What this task involves:
Even if a line seems odd, print it as it is, and include every record.

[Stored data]
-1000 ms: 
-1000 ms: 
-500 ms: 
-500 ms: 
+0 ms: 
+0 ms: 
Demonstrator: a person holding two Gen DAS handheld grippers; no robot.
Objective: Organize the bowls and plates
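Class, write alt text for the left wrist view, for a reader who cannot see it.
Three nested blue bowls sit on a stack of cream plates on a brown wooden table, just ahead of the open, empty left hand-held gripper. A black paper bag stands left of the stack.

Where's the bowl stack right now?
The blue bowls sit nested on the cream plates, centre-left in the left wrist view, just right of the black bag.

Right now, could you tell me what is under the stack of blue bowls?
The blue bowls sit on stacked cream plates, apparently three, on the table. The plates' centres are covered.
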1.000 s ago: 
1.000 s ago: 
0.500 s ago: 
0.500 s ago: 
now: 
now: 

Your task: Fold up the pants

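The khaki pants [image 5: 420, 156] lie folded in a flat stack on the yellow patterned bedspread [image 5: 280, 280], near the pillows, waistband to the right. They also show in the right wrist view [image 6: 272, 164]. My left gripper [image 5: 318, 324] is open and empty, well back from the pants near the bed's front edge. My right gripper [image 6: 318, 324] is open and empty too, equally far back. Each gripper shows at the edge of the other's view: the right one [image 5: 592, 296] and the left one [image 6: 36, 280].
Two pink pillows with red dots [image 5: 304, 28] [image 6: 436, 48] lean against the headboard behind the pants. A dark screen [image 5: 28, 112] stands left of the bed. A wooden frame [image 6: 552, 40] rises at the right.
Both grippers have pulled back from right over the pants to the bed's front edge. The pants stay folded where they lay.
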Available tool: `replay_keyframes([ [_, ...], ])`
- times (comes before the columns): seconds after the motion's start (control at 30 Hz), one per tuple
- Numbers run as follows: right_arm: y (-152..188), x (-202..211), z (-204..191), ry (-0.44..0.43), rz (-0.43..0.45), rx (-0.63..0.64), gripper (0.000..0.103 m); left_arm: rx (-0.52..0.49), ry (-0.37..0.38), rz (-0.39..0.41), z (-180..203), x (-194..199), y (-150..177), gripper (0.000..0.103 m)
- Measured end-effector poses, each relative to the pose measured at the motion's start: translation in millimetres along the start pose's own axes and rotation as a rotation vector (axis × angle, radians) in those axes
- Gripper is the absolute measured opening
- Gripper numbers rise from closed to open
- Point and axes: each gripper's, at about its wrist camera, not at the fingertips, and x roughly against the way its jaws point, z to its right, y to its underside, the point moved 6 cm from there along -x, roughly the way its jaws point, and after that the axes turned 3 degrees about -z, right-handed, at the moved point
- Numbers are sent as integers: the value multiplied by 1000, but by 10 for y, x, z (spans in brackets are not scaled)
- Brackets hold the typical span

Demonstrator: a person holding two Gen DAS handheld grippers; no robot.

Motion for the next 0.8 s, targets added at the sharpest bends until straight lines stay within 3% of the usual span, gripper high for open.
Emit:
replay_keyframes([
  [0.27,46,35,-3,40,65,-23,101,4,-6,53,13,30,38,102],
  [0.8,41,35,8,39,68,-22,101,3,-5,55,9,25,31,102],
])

Written solution:
-1000 ms: 
-1000 ms: 
-500 ms: 
-500 ms: 
+0 ms: 
+0 ms: 
Demonstrator: a person holding two Gen DAS handheld grippers; no robot.
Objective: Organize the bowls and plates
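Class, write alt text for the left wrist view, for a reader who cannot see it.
Three nested blue bowls sit on a stack of cream plates on a brown wooden table, just ahead of the open, empty left hand-held gripper. A black paper bag stands left of the stack.

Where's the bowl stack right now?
The blue bowls sit nested on the cream plates, centre-left in the left wrist view, just right of the black bag.

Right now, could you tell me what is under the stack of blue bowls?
The blue bowls sit on stacked cream plates, apparently three, on the table. The plates' centres are covered.
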1.000 s ago: 
1.000 s ago: 
0.500 s ago: 
0.500 s ago: 
now: 
now: 

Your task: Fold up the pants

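The khaki pants [image 5: 420, 156] lie folded in a flat stack on the yellow patterned bedspread [image 5: 280, 280], near the pillows, waistband to the right. They also show in the right wrist view [image 6: 272, 164]. My left gripper [image 5: 318, 324] is open and empty, well back from the pants near the bed's front edge. My right gripper [image 6: 318, 324] is open and empty too, equally far back. Each gripper shows at the edge of the other's view: the right one [image 5: 592, 296] and the left one [image 6: 36, 280].
Two pink pillows with red dots [image 5: 304, 28] [image 6: 436, 48] lean against the headboard behind the pants. A dark screen [image 5: 28, 112] stands left of the bed. A wooden frame [image 6: 552, 40] rises at the right.
Both grippers have pulled back from right over the pants to the bed's front edge. The pants stay folded where they lay.
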Available tool: `replay_keyframes([ [_, ...], ])`
- times (comes before the columns): seconds after the motion's start (control at 30 Hz), one per tuple
- Numbers run as follows: right_arm: y (-152..188), x (-202..211), z (-204..191), ry (-0.44..0.43), rz (-0.43..0.45), rx (-0.63..0.64), gripper (0.000..0.103 m); left_arm: rx (-0.52..0.49), ry (-0.37..0.38), rz (-0.39..0.41), z (-180..203), x (-194..199), y (-150..177), gripper (0.000..0.103 m)
- Measured end-effector poses, each relative to the pose measured at the motion's start: translation in millimetres along the start pose's own axes and rotation as a rotation vector (axis × angle, radians) in those axes
- Gripper is the absolute measured opening
- Gripper numbers rise from closed to open
- Point and axes: each gripper's, at about its wrist camera, not at the fingertips, and x roughly against the way its jaws point, z to its right, y to its underside, the point moved 6 cm from there along -x, roughly the way its jaws point, and after that the axes turned 3 degrees about -z, right-handed, at the moved point
- Numbers are sent as integers: the value multiplied by 1000, but by 10 for y, x, z (spans in brackets are not scaled)
- Brackets hold the typical span

Demonstrator: a person holding two Gen DAS handheld grippers; no robot.

Motion for the next 0.8 s, targets added at the sharpest bends until straight lines stay within 3% of the usual span, gripper high for open.
Emit:
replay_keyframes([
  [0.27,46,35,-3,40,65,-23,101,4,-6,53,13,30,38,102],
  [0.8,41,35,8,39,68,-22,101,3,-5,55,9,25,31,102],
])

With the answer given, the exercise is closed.